Ein Blick in den prächtigen Konzertsaal: Manfred Prasser trug die Schinkelschen Strukturen der Fassade nach innen und entwarf einen Saal im Stil des Klassizismus, den es vorher nicht gab (Foto: Tong Shang)

Konzerthaus Berlin am Gendarmentmarkt

„Ein Bauwerk muss den Menschen inspirieren und Raum schaffen, in dem sie sich entfalten können.”

Nachdem Prasser einige Motive aus dem früheren Kammermusiksaal in den grossen Konzertsaal übernommen hatte, musste auch der kleine Saal neu gestaltet werden: „Der Kammermusiksaal ist die Kammer, das ist was feminines, und der grosse Saal ist maskulin“, so beschreibt es Prasser (aus dem Film „Schinkel neu komponiert“, 2014).

Das Schauspielhaus am Gendarmenmarkt, ursprünglich von Schinkel entworfen, gehört zu den ikonischen Beispielen klassizistischer Architektur. Im Krieg stark beschädigt, sollte das Bauwerk in den 80iger Jahren wieder aufgebaut werden. Doch Berlin hatte viele gute Theater und brauchte dringend ein Konzerthaus. Plan war es, in der originalen klassizistischen Hülle einen modernen Konzertsaal einzurichten. Prasser war mit diesem Ansatz nicht zufrieden.

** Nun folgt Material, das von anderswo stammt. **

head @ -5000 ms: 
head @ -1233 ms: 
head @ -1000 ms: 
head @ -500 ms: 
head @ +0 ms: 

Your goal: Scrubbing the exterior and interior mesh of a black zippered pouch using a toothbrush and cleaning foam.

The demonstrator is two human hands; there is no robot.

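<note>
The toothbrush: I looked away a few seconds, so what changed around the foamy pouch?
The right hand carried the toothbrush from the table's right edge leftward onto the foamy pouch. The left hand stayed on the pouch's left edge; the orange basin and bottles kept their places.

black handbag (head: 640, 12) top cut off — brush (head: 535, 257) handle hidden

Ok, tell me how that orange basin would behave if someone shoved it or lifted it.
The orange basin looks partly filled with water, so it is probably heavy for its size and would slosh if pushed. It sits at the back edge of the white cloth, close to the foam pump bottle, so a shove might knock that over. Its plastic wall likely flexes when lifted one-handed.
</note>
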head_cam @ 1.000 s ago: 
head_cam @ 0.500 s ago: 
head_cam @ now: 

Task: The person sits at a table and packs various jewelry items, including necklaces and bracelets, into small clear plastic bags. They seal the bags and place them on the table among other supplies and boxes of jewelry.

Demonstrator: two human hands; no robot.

Er setzte sich vehement für einen Saal im klassizistischen Stil ein, der das Innere in Harmonie mit der äusseren Gestaltung des Gebäudes bringt.

Einen solchen klassizistischen Konzertsaal in der geforderten Grösse gab es aber vorher nicht. Während die äussere Gestaltung originalgetreu rekonstruiert wurde, entwarf Prasser für das Innere einen völlig neuen Saal im Stile Schinkels. Anregungen dazu holten sich er und sein Team von anderen Bauten Schinkels und aus dem vormals in einem Seitenflügel des Schauspielhauses untergebrachten Kammermusiksaal. Vieles wurde neu entworfen und das ganze ist völlig neu komponiert. Um sich vom grossen Konzertsaal abzuheben, hat der Kammermusiksaal eine völlig neu entworfene klassizistische Gestaltung erhalten. Nach Prasser, ist er feminin, der grosse Saal maskulin - ein passender Vergleich.

Hinter den klassizistischen Dekors verbirgt sich eine moderne Stahlskelettkonstruktion mit allen modernen Einrichtungen, die ein vielseitiger Konzertbetrieb braucht. Die zeitgemässe Klimaanlage musste hinter der klassizistischen Gestaltung versteckt werden - Lufteinlässe im Fussboden sehen aus, wie antike Dekors. Die Bestuhlung musste modernen Ansprüchen genügen, und kommt trotzdem klassizistisch daher. Auch die Orgel ist neu, Prasser wollte unbedingt ein Werk der sächsischen Orgelbaufirma Jehmlich einbauen lassen, weil sie der weltweit älteste und traditionsreichste Orgelbaubetrieb ist.